Charlottesville is on the Rivanna river, a branch
of the James, and is about 118 miles southwest
of Washington D. C. and 90 miles northwest
of Richmond. The main range of the Blue Ridge
mountains is some 20 miles northwest of the
town but there are scattering spurs of this range all
about the place. The Ragged Mts, as they are called,
lie a little to the west or southwest while Monticello
and some other eminences are near by the town.

The scenery about the place is magnificent beyond
description with the long blue line of the mountains
in the distance, and the wooded giant hills near
by. Sometimes in the early morning the sun
would pour a flood of light upon the green upper
portion of the mountain nearest us, and tinge
with a variety of colors the clouds or mists hovering
about one third of the way below the summit.
Always beautiful, at such times its charms would
be enhanced a hundred fold. No further words


14

are needed for one to understand that Charlottesville,
as far as locality is concerned must in the nature
of things be a wonderfully beautiful place.

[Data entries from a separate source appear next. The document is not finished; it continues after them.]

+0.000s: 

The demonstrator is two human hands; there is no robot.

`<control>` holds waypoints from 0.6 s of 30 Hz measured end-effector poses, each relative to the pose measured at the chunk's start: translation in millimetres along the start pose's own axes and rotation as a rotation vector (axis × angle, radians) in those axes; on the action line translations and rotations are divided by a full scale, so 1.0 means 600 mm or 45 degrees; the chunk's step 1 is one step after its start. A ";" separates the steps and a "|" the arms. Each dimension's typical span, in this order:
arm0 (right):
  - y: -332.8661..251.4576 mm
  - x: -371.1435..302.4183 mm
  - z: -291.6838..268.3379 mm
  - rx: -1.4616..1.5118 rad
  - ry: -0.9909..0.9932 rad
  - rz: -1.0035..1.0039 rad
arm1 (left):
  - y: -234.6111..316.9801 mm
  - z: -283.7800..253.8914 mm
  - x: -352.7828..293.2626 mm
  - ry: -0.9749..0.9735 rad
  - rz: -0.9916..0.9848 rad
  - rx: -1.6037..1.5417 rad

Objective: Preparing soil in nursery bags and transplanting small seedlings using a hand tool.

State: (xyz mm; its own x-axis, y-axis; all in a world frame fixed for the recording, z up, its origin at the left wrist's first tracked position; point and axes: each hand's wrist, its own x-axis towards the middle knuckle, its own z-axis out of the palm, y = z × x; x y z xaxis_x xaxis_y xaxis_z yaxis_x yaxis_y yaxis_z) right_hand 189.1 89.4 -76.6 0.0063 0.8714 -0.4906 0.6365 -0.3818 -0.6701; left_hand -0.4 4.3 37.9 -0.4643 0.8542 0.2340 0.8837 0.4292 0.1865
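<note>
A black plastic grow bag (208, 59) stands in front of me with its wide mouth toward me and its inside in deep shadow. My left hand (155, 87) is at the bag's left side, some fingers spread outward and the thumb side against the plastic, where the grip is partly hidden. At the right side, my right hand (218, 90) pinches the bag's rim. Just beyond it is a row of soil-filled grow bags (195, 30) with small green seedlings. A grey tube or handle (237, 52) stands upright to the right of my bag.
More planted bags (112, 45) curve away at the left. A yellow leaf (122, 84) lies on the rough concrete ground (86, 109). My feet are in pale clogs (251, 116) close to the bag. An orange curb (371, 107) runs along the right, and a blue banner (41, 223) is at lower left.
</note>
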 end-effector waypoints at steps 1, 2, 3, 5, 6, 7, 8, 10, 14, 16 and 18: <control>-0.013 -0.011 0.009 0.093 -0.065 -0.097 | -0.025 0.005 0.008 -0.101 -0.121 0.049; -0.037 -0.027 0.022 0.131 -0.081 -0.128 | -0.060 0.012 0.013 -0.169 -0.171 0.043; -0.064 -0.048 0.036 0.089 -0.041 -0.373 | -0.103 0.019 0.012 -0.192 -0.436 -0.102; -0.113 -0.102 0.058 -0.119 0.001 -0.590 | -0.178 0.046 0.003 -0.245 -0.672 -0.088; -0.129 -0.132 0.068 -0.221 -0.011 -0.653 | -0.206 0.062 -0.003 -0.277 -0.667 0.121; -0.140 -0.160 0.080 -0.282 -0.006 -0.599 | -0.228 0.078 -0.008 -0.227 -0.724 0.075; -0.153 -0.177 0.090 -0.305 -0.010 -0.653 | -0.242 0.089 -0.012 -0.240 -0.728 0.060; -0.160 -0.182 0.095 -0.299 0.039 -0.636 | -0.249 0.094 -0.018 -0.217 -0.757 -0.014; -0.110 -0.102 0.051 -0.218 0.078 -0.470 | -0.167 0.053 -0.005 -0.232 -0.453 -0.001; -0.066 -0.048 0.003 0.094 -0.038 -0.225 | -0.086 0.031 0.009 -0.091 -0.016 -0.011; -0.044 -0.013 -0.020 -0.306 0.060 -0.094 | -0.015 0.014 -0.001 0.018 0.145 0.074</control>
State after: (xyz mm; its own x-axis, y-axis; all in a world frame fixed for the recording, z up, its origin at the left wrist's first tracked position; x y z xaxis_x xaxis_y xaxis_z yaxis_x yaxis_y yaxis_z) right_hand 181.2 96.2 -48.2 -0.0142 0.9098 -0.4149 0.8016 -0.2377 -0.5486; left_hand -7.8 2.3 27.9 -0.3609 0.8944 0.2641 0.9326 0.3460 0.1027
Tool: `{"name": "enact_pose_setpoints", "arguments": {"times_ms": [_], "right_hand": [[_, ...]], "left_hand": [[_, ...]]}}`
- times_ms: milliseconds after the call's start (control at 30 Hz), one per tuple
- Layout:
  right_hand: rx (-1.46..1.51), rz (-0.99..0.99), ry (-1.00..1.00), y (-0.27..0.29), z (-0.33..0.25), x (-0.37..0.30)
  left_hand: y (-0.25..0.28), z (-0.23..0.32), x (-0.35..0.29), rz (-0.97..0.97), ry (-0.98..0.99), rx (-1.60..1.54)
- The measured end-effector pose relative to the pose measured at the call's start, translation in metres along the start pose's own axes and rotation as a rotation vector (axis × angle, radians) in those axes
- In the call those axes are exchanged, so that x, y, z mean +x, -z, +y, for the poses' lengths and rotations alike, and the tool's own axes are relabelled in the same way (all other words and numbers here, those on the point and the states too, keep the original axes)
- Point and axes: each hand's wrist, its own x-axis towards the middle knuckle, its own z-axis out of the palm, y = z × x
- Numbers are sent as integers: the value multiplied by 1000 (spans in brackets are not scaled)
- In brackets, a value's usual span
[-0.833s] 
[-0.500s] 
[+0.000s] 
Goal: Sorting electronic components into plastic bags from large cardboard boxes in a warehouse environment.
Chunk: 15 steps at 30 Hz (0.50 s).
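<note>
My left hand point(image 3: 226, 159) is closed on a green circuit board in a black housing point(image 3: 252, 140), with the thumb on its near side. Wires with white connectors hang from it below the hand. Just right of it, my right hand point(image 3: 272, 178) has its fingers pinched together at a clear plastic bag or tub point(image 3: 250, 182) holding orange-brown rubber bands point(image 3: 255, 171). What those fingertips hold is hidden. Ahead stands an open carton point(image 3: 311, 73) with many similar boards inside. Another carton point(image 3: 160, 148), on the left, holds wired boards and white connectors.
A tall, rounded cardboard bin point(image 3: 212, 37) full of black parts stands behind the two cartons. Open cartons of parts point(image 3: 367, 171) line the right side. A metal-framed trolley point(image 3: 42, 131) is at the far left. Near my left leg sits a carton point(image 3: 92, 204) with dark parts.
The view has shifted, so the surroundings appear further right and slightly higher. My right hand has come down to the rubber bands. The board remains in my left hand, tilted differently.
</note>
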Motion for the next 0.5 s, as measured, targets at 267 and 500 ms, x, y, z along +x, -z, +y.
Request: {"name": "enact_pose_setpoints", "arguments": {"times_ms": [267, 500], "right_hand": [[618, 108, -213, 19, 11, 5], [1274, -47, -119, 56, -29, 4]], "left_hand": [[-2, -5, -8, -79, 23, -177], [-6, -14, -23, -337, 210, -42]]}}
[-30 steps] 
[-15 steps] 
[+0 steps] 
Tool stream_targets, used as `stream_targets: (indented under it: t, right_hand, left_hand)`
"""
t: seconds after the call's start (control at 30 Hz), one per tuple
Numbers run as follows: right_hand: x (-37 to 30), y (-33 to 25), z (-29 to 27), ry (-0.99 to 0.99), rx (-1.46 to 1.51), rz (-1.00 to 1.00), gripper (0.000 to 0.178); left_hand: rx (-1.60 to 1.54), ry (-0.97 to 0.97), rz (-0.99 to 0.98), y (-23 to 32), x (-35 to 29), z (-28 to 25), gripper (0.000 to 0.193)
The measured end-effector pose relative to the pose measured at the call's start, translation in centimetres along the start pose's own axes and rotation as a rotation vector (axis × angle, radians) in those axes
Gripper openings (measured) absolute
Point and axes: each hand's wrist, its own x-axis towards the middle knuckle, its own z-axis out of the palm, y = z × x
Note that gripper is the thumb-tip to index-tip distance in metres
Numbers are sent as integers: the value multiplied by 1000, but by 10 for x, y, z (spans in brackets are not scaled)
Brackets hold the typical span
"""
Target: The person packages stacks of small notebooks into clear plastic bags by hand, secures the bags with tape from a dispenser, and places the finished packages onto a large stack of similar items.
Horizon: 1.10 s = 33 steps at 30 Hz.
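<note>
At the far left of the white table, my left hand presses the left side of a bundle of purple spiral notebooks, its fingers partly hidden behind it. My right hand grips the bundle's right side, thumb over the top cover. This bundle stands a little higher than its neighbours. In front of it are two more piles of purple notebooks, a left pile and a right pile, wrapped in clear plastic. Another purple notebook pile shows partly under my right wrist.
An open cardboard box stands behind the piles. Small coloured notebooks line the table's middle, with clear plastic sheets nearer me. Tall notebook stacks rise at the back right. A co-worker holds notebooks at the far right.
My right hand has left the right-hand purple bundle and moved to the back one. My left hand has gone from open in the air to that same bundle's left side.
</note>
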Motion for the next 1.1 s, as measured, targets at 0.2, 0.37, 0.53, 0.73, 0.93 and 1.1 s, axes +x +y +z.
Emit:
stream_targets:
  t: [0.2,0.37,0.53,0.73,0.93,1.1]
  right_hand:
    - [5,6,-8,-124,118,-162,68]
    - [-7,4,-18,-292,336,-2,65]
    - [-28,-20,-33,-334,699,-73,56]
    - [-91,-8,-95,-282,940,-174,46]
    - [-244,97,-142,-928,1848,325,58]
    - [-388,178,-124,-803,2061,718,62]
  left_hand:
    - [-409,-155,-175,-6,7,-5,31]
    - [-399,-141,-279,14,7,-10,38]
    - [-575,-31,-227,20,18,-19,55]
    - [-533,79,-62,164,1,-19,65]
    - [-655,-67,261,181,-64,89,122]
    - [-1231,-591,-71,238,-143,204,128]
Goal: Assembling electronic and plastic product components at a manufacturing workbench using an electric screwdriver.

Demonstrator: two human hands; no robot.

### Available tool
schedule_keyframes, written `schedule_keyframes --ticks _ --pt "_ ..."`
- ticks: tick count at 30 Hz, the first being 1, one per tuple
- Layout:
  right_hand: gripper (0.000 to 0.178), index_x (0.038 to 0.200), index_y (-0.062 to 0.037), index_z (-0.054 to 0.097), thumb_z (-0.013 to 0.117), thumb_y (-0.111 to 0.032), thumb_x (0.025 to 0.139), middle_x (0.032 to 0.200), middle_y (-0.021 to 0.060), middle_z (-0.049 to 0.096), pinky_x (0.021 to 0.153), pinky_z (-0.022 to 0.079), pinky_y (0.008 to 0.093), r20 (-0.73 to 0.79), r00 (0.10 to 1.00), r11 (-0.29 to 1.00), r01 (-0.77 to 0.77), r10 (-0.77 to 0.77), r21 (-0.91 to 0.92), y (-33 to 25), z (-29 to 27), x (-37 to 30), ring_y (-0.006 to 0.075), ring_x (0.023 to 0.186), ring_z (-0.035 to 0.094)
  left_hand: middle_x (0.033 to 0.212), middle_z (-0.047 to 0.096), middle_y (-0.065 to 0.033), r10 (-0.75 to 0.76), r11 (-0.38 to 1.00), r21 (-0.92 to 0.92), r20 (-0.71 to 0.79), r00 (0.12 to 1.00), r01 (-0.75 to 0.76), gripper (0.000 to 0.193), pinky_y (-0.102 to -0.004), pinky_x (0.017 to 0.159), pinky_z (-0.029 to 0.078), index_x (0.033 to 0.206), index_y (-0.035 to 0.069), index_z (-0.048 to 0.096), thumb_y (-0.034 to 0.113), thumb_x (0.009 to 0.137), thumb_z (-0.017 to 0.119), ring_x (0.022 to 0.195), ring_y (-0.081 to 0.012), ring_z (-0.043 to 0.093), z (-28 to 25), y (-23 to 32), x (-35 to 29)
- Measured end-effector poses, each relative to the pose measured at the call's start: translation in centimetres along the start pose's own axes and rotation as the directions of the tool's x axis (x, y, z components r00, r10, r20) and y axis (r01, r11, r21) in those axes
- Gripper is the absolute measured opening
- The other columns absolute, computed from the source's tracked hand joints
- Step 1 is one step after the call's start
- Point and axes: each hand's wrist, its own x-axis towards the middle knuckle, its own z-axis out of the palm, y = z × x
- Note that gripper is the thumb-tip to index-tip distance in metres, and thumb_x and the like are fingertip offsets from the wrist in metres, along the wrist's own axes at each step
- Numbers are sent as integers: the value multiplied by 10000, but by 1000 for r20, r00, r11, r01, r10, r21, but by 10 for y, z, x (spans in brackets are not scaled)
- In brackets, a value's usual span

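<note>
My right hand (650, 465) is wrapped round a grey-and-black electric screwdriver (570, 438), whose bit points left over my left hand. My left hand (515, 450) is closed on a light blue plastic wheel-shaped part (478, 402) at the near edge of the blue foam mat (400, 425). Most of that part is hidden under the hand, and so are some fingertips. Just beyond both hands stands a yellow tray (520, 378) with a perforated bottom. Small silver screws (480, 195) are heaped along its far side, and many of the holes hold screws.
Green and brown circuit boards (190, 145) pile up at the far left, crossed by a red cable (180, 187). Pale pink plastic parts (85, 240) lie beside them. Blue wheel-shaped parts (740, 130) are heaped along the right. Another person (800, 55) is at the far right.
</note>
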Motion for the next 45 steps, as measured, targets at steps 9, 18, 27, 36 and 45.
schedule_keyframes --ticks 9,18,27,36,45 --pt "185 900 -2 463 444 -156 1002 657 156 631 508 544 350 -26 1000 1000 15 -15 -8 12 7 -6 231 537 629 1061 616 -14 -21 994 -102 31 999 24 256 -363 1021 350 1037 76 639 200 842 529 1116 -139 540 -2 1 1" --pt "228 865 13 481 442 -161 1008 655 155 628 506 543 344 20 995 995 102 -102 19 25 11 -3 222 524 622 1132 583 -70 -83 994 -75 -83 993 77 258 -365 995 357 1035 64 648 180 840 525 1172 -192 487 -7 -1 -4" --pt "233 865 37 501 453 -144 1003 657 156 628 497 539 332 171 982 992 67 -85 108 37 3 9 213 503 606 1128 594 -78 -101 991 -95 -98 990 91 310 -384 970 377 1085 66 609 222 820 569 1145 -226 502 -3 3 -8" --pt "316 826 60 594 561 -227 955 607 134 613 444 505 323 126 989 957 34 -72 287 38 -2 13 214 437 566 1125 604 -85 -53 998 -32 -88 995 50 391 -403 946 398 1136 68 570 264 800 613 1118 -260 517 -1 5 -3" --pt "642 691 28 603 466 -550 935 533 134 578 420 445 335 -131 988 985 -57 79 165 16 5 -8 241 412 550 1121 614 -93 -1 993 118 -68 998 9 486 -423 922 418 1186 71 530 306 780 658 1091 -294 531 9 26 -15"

The soil is of a reddish clay which during a
rain forms into a clinging kind of mud, very
unpleasant to travel through. During the years
I was in the place there were very few street crossings
such as we are accustomed to in northern towns.
Instead they had what they called stepping stones
— that is stones of vary ing shape and size placed at
irregular distances across the street. One needed to
be an expert gymnast to accomplish the crossing feat
in safety. Should he happen to slip from the
top of one of these curious conveniences, many
of which would be round and smooth on the upper side,
he would find himself liberally bespattered with a
solution of the "sacred soil of Virginia." This same
soil, however, was rich in nutriment for vegetation
as the fields of corn, wheat, tobacco etc attested.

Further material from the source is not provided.